**** DATA PROVIDED ****
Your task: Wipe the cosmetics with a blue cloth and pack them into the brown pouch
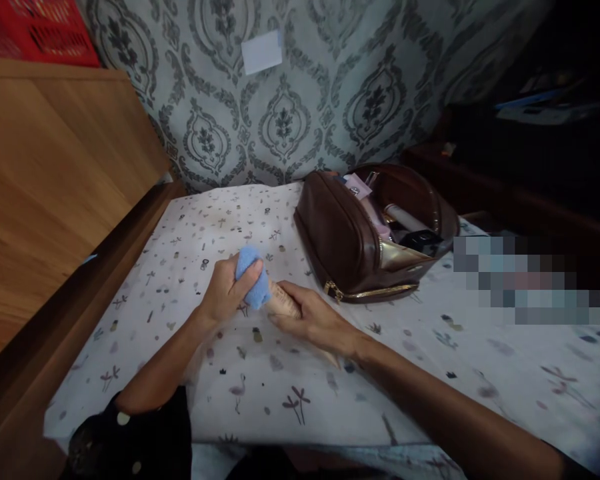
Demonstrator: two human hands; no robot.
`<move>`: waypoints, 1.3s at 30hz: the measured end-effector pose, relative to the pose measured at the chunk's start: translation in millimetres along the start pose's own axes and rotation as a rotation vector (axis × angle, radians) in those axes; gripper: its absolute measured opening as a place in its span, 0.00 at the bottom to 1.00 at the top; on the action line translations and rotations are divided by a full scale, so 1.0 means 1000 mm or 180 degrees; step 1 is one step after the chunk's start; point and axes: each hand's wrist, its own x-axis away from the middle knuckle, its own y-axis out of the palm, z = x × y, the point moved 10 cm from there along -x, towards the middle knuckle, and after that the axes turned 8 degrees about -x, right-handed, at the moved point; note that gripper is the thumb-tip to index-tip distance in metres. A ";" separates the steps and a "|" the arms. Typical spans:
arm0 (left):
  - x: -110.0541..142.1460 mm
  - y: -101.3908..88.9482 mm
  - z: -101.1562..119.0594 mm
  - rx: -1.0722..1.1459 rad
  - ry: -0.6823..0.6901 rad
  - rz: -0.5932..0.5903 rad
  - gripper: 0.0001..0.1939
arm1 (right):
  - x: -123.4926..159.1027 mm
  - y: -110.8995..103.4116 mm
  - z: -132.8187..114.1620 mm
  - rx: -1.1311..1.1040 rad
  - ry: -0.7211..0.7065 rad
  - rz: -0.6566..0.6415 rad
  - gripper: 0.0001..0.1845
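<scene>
My left hand [225,290] is closed around a folded light-blue cloth [251,275]. The cloth wraps the far end of a beige tube [283,301] with small print on it. My right hand [313,317] grips the other end of that tube, fingers curled round it. Both hands are close together above the patterned white sheet [260,387]. The end of the tube under the cloth is hidden. Just beyond my right hand stands a brown bag [333,233], unzipped, with a pale tube, a black item and pink packets showing inside.
A wooden cabinet [65,153] borders the surface on the left, with a red plastic basket [35,33] on top. Behind is a patterned wall [285,100] with a white card [262,52]. Dark furniture [520,180] stands at the right; a blurred patch covers something nearby.
</scene>
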 end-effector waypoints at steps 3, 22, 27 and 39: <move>-0.001 0.004 -0.010 0.0206 -0.0234 -0.0098 0.26 | 0.001 -0.004 -0.001 0.0646 -0.0072 0.0234 0.12; -0.003 0.013 -0.010 0.1194 -0.0002 -0.1348 0.25 | 0.004 -0.007 0.001 -0.0581 0.0022 -0.0036 0.22; -0.003 0.020 -0.021 0.1209 -0.0365 -0.1325 0.21 | 0.003 -0.011 -0.002 -0.0112 -0.0072 0.0138 0.18; -0.008 0.014 -0.018 0.0980 -0.0132 -0.1154 0.23 | 0.004 -0.011 -0.006 -0.0028 -0.0137 0.0090 0.17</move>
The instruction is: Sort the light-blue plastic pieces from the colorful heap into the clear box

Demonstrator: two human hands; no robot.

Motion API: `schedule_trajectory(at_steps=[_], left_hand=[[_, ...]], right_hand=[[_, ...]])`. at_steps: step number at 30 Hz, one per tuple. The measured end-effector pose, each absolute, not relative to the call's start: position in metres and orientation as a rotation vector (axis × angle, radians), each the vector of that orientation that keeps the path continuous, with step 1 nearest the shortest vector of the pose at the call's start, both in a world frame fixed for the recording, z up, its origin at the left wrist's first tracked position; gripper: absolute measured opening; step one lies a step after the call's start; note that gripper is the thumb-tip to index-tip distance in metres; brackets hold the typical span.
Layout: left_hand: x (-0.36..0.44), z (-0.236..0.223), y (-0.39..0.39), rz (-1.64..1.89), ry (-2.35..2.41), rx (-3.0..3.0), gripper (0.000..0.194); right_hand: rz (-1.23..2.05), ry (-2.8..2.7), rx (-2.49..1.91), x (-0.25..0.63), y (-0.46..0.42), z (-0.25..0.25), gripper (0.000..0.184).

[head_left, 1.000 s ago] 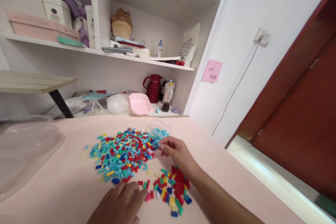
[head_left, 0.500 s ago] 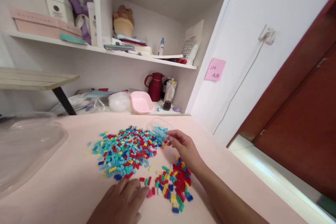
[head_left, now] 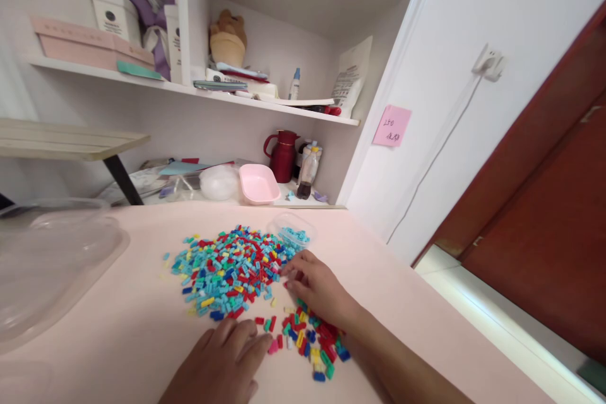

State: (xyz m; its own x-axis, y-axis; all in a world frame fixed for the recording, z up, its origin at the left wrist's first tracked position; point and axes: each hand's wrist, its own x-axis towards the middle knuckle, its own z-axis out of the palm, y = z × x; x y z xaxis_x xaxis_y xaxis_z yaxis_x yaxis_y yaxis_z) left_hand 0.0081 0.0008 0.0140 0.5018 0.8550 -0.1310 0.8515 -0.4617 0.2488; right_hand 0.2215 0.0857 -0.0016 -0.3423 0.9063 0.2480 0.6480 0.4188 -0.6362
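Note:
A large heap of small plastic building bricks (head_left: 227, 271), mostly light blue with red, yellow, green and dark blue, lies on the pink tabletop. My right hand (head_left: 317, 284) hovers at the heap's right edge, fingers bent and thumb a little apart, with no brick visible in it. Below its wrist is a smaller group of mixed bricks (head_left: 303, 336), many of them red, partly hidden by the hand. Behind that hand, a clear plastic container (head_left: 305, 225) holds light blue bricks. My left hand (head_left: 222, 360) rests on the table in front, fingers loosely spread, beside a few stray bricks.
A big clear plastic tub (head_left: 52, 265) occupies the left side. Along the back stand a pink tray (head_left: 259, 184), a red jug (head_left: 283, 158) and a bottle of dark liquid (head_left: 307, 173). A small wooden stand (head_left: 71, 139) juts in from the left, below the shelves.
My right hand has moved from the clear container back toward me and left, to the heap's edge, now covering part of the smaller group. My left hand has stayed nearly in place.

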Motion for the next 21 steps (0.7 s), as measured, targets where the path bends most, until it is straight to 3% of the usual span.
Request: schedule_trajectory(at_steps=[3, 9, 16, 21], left_hand=[[0.009, 0.013, 0.001, 0.016, 1.455, 2.471, 0.066], [0.007, 0.007, 0.001, 0.052, 1.45, 2.498, 0.065], [0.002, -0.004, 0.002, 0.108, 1.409, 2.581, 0.069], [0.003, 0.0, 0.003, 0.082, 1.417, 2.58, 0.069]], right_hand=[[0.58, -2.094, -1.301, 0.222, 0.084, -0.001, 0.034], [0.642, -2.151, -1.251, 0.227, 0.084, 0.005, 0.026], [0.438, -2.088, -1.352, 0.227, 0.089, 0.002, 0.029], [0.476, -2.119, -1.338, 0.226, 0.091, -0.002, 0.028]])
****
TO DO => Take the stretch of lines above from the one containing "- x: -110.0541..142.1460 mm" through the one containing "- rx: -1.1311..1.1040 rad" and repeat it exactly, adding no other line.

RESULT OF THE TASK =>
  - x: -110.0541..142.1460 mm
  - y: -101.3908..88.9482 mm
  - z: -101.1562..119.0594 mm
  - rx: -1.0722..1.1459 rad
  - ry: -0.6823..0.6901 rad
  - rz: -0.5932..0.5903 rad
  - gripper: 0.0001..0.1939
arm1 (right):
  - x: -123.4926..159.1027 mm
  - y: -110.8995..103.4116 mm
  - z: -132.8187..114.1620 mm
  - rx: -1.1311..1.1040 rad

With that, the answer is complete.